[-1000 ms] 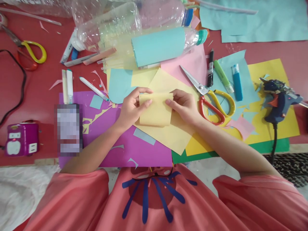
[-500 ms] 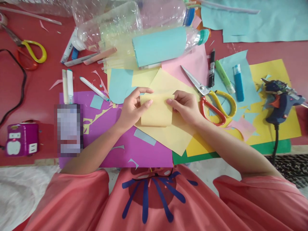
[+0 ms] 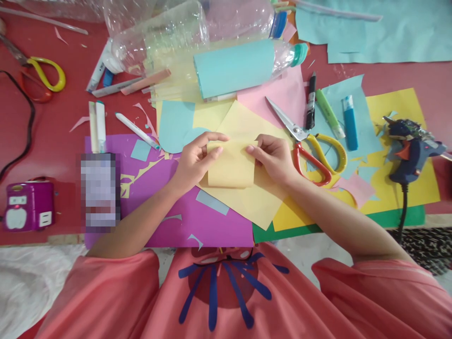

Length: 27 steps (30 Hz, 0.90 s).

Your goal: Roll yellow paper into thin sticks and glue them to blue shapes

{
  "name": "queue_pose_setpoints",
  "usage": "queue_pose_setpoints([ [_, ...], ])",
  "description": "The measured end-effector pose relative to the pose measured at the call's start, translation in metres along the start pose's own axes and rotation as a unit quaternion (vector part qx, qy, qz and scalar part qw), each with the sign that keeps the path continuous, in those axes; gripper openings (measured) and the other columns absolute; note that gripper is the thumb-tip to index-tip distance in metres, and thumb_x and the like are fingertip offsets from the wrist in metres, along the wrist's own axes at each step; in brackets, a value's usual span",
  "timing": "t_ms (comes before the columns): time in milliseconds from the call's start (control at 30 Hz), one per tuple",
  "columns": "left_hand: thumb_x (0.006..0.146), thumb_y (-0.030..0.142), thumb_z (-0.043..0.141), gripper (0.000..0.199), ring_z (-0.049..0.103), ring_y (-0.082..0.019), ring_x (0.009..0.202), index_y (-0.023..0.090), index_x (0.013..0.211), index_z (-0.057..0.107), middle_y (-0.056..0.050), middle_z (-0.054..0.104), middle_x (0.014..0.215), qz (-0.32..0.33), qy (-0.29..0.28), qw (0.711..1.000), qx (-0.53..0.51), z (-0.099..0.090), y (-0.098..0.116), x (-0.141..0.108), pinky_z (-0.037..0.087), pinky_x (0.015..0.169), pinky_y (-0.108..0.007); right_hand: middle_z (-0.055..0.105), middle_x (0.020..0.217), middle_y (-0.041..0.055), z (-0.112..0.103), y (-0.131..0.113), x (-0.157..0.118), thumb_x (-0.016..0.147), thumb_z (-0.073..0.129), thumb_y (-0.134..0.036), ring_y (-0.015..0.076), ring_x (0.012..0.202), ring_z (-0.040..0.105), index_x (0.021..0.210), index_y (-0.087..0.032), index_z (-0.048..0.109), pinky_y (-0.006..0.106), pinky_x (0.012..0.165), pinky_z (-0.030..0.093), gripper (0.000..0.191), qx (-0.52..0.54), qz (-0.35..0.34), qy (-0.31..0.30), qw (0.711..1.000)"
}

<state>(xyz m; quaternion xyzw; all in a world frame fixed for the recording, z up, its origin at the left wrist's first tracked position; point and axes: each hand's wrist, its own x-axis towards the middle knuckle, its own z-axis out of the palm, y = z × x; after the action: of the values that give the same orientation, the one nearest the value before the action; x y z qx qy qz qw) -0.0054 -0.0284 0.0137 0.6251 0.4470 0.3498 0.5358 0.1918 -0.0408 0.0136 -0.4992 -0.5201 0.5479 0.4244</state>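
Observation:
A small piece of pale yellow paper point(image 3: 231, 167), folded or curled over at its lower edge, is held between my two hands. My left hand point(image 3: 199, 157) pinches its upper left side, with the thumb on the front face. At the upper right side, my right hand point(image 3: 271, 155) grips it, thumb in front and the fingers curled behind. Beneath it lies a larger pale yellow sheet point(image 3: 264, 209). Scissors with red and yellow handles point(image 3: 300, 134) rest just right of my right hand.
Beyond my hands lie a blue-wrapped bottle point(image 3: 236, 68) and clear bottles point(image 3: 162, 37). A glue gun point(image 3: 407, 160) is at the right. On the left are a phone point(image 3: 100, 190), a purple box point(image 3: 30, 205), markers point(image 3: 136, 129) and other scissors point(image 3: 44, 75). Purple paper point(image 3: 212, 230) covers the front edge.
The held paper's front face sits slightly lower and a little wider between my hands. Both hands keep their grip and have barely moved. The view has shifted slightly.

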Motion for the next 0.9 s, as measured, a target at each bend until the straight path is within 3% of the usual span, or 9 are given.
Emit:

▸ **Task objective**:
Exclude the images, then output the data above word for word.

▸ **Answer space**:
[-1000 ms] 
[-500 ms] 
[+0 ms] 

Length: 27 steps (30 Hz, 0.90 s).

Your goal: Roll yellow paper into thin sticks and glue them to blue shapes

{
  "name": "queue_pose_setpoints",
  "usage": "queue_pose_setpoints([ [_, ...], ])",
  "description": "The measured end-effector pose relative to the pose measured at the call's start, translation in metres along the start pose's own axes and rotation as a unit quaternion (vector part qx, qy, qz and scalar part qw), each with the sign that keeps the path continuous, in those axes; gripper openings (measured) and the other columns absolute; note that gripper is the thumb-tip to index-tip distance in metres, and thumb_x and the like are fingertip offsets from the wrist in metres, along the wrist's own axes at each step; in brackets, a value's usual span",
  "timing": "t_ms (comes before the columns): time in milliseconds from the call's start (control at 30 Hz), one per tuple",
  "columns": "left_hand: thumb_x (0.006..0.146), thumb_y (-0.030..0.142), thumb_z (-0.043..0.141), gripper (0.000..0.199), ring_z (-0.049..0.103), ring_y (-0.082..0.019), ring_x (0.009..0.202), index_y (-0.023..0.090), index_x (0.013..0.211), index_z (-0.057..0.107), middle_y (-0.056..0.050), middle_z (-0.054..0.104), middle_x (0.014..0.215), qz (-0.32..0.33), qy (-0.29..0.28), qw (0.711..1.000), qx (-0.53..0.51), z (-0.099..0.090), y (-0.098..0.116), x (-0.141..0.108), pinky_z (-0.037..0.087), pinky_x (0.015..0.169), pinky_y (-0.108..0.007); right_hand: middle_z (-0.055..0.105), middle_x (0.020..0.217), middle_y (-0.041..0.055), z (-0.112..0.103), y (-0.131..0.113), x (-0.157..0.118), thumb_x (-0.016..0.147), thumb_z (-0.073..0.129), thumb_y (-0.134..0.036), ring_y (-0.015..0.076), ring_x (0.012..0.202), ring_z (-0.040..0.105), index_x (0.021..0.210), index_y (-0.087..0.032), index_z (-0.048..0.109), pinky_y (-0.006..0.106), pinky_x (0.012..0.165), pinky_z (-0.030..0.093), gripper (0.000..0.191), qx (-0.52..0.54), qz (-0.35..0.34), qy (-0.31..0.30), qw (0.711..1.000)"
}

<state>(xyz m; quaternion xyzw; all in a world frame fixed for the recording, z up, its origin at the left wrist's first tracked position; point and axes: each hand's wrist, its own x-axis towards the middle knuckle, its own z-axis out of the palm, y = z × x; after the action: of the values that give the same orientation, the one nearest the value before the action; x y z qx qy qz qw) -0.0054 -0.0284 0.0137 0.6251 0.4470 0.3498 0.5358 0.1918 -0.0408 0.0136 -0.4992 -0.5201 0.5479 0.4244</state>
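Observation:
A small piece of pale yellow paper point(image 3: 231, 167), folded or curled over at its lower edge, is held between my two hands. My left hand point(image 3: 199, 157) pinches its upper left side, with the thumb on the front face. At the upper right side, my right hand point(image 3: 271, 155) grips it, thumb in front and the fingers curled behind. Beneath it lies a larger pale yellow sheet point(image 3: 264, 209). Scissors with red and yellow handles point(image 3: 300, 134) rest just right of my right hand.
Beyond my hands lie a blue-wrapped bottle point(image 3: 236, 68) and clear bottles point(image 3: 162, 37). A glue gun point(image 3: 407, 160) is at the right. On the left are a phone point(image 3: 100, 190), a purple box point(image 3: 30, 205), markers point(image 3: 136, 129) and other scissors point(image 3: 44, 75). Purple paper point(image 3: 212, 230) covers the front edge.
The held paper's front face sits slightly lower and a little wider between my hands. Both hands keep their grip and have barely moved. The view has shifted slightly.
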
Motion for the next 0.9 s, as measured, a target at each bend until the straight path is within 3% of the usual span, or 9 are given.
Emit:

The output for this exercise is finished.